1 comments

  • mechramc 8 hours ago ago

    Hi HN, It is hard to communicate how frustratingly opaque Apple's hardware stack can be. Everyone targets the Mac's GPU for local models, but there is a dedicated accelerator—the Apple Neural Engine (ANE)—sitting completely dark for LLM workloads. CoreML treats it as a black-box scheduler, stripping away any direct control or ability to train.

    There are a few real caveats here, but imo the fundamental constraint to using the ANE hasn't been compute—it’s been the complete lack of a native orchestration layer. Building on incredible foundational reverse-engineering by maderix (who mapped the private ANEClient/ANECompiler APIs and discovered the ~19 TFLOPS fp16 ceiling), I wanted to see if we could bridge the gap from a raw hardware exploit to a stable runtime. I just open-sourced Orion: an end-to-end system that bypasses CoreML entirely to run and train LLMs directly on the ANE. Just to be concrete about what this took to build: my day-to-day is in enterprise systems orchestration, not writing low-level Objective-C kernels. I approached this entire build as an exercise in architectural delegation—using Claude to rapidly generate the execution syntax while I managed the system state, debugged the hardware limits, and held the structural vision. What we ran into was a wall of undocumented silicon behavior—what I'll call the hardware impedance mismatch. We cataloged 17 total programming constraints, 11 of which were completely undocumented.

    For example: • The concat operation causes an immediate, silent compiler failure.

    • BLOBFILE weights require a bizarre 64-byte offset from the chunk header, or you get silent numerical corruption.

    • The ANE maintains internal state that hard-caps you at ~119 compilations per process.

    Previous attempts at ANE training (like ANEgpt) hit a wall of NaN divergence after a single step. We solved this by wiring up a deferred compilation pipeline and implementing strict activation clamping to stop the fp16 overflow cascade (clamping activations to [-65504, 65504]). To bypass the 119-compilation limit, I used an exec() process restart loop after every training step.

    The leverage here is real. Orion currently hits 170+ tokens/s for GPT-2 124M decode, and more importantly, achieves mechanically stable multi-step training on a 110M parameter transformer (loss dropping 12.3 to 6.2 over 1,000 steps with zero NaNs).

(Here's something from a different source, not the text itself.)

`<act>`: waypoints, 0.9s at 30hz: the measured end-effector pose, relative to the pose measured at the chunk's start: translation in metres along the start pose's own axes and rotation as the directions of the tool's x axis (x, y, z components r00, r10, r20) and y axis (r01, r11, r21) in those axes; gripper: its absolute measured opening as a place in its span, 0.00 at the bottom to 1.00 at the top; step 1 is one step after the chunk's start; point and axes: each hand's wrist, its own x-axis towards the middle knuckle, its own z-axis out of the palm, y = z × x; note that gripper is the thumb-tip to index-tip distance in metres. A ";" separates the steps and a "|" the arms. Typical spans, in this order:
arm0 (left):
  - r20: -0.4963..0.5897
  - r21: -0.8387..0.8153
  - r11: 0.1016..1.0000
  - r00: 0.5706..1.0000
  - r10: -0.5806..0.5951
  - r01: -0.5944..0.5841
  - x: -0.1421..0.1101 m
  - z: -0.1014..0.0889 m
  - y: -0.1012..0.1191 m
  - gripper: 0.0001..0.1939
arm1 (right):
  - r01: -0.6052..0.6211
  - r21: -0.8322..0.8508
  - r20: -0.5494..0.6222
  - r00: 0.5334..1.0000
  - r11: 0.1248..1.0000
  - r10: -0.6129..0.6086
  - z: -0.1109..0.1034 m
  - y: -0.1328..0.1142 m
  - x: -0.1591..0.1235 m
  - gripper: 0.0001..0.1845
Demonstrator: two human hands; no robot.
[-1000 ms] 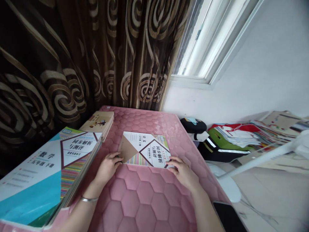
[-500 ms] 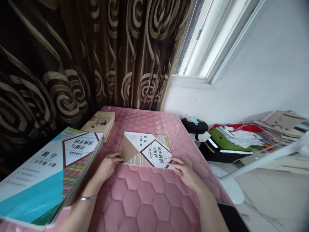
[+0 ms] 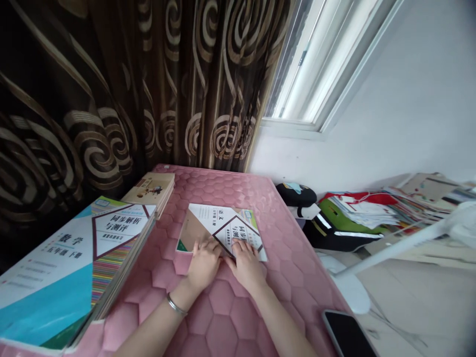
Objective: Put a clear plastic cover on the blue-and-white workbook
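A thin workbook point(image 3: 201, 218) with a white, tan and striped cover lies flat on the pink quilted surface, its print facing away from upright. My left hand point(image 3: 205, 260), with a silver bangle at the wrist, is closed at the middle of the workbook's near edge, fingers curled over the cover. Close beside it, my right hand point(image 3: 243, 263) has its fingers bent over the cover and its thumb at the same near edge. The hands hide the lower middle of the cover.
On the left lie a stack of workbooks point(image 3: 48, 258) with a blue-and-white cover and, behind it, tan booklets point(image 3: 147, 188). A phone point(image 3: 347, 334) rests at the near right edge. Beyond stand a white lamp point(image 3: 394, 250), a green-and-black bag point(image 3: 334, 225) and piled papers point(image 3: 420, 203).
Both hands have moved inward from the workbook's two near corners to the middle of its near edge. The workbook lies in nearly the same spot. More of the phone shows.
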 end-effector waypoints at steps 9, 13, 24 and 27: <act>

    It’s not entirely clean yet. The ANE bakes weights at compile time, meaning every training update requires a ~4.2s recompilation penalty. But imo, extracting raw, zero-idle-power throughput directly from Apple's silicon isn't just a benchmark iteration—this is a layer change for local, always-on AI. The repo (Objective-C runtime, 5-pass graph compiler, no Python orchestration) is up. I’d love to know what the systems engineers here think about the constraint catalog or potential weight-patching workarounds.